What this task involves
Nothing in the data may be omitted; output it all verbatim.

Supplied data
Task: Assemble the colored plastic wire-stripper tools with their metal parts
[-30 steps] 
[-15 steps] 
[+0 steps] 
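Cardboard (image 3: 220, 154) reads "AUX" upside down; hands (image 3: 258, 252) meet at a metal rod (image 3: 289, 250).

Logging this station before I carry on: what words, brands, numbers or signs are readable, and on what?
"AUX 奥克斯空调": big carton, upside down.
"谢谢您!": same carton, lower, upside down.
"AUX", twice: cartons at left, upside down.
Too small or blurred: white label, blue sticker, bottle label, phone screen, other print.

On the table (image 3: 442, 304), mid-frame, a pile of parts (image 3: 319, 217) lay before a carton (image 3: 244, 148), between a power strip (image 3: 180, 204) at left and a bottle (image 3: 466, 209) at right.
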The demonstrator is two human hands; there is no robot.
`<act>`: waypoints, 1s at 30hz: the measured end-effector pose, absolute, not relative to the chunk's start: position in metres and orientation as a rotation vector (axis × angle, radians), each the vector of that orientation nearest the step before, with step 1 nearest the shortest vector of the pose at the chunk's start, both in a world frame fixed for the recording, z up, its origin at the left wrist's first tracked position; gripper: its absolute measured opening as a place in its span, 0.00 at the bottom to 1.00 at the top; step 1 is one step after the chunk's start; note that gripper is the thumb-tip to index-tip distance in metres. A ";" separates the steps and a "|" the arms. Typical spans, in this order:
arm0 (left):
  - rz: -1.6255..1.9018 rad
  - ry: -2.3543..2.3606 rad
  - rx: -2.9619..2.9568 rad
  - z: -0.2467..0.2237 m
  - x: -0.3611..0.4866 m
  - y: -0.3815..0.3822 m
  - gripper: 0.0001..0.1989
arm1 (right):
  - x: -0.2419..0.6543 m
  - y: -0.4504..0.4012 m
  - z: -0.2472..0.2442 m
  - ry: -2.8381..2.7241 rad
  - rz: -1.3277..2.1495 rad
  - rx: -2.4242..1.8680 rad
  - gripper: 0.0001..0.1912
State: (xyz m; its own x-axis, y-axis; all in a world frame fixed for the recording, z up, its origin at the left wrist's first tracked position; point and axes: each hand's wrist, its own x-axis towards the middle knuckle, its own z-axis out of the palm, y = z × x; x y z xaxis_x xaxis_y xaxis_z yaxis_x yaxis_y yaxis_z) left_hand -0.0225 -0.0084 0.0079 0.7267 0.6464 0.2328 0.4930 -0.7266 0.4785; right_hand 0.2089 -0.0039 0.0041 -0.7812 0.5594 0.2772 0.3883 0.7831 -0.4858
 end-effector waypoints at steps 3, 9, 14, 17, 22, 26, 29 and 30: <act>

Response to this exercise
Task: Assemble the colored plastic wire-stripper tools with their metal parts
[-30 steps] 
[-15 steps] 
[+0 steps] 
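Cardboard (image 3: 220, 154) reads "AUX" upside down; hands (image 3: 258, 252) meet at a metal rod (image 3: 289, 250).

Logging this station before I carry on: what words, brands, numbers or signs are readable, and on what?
"AUX 奥克斯空调": big carton, upside down.
"谢谢您!": same carton, lower, upside down.
"AUX", twice: cartons at left, upside down.
Too small or blurred: white label, blue sticker, bottle label, phone screen, other print.

On the table (image 3: 442, 304), mid-frame, a pile of parts (image 3: 319, 217) lay before a carton (image 3: 244, 148), between a power strip (image 3: 180, 204) at left and a bottle (image 3: 466, 209) at right.
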The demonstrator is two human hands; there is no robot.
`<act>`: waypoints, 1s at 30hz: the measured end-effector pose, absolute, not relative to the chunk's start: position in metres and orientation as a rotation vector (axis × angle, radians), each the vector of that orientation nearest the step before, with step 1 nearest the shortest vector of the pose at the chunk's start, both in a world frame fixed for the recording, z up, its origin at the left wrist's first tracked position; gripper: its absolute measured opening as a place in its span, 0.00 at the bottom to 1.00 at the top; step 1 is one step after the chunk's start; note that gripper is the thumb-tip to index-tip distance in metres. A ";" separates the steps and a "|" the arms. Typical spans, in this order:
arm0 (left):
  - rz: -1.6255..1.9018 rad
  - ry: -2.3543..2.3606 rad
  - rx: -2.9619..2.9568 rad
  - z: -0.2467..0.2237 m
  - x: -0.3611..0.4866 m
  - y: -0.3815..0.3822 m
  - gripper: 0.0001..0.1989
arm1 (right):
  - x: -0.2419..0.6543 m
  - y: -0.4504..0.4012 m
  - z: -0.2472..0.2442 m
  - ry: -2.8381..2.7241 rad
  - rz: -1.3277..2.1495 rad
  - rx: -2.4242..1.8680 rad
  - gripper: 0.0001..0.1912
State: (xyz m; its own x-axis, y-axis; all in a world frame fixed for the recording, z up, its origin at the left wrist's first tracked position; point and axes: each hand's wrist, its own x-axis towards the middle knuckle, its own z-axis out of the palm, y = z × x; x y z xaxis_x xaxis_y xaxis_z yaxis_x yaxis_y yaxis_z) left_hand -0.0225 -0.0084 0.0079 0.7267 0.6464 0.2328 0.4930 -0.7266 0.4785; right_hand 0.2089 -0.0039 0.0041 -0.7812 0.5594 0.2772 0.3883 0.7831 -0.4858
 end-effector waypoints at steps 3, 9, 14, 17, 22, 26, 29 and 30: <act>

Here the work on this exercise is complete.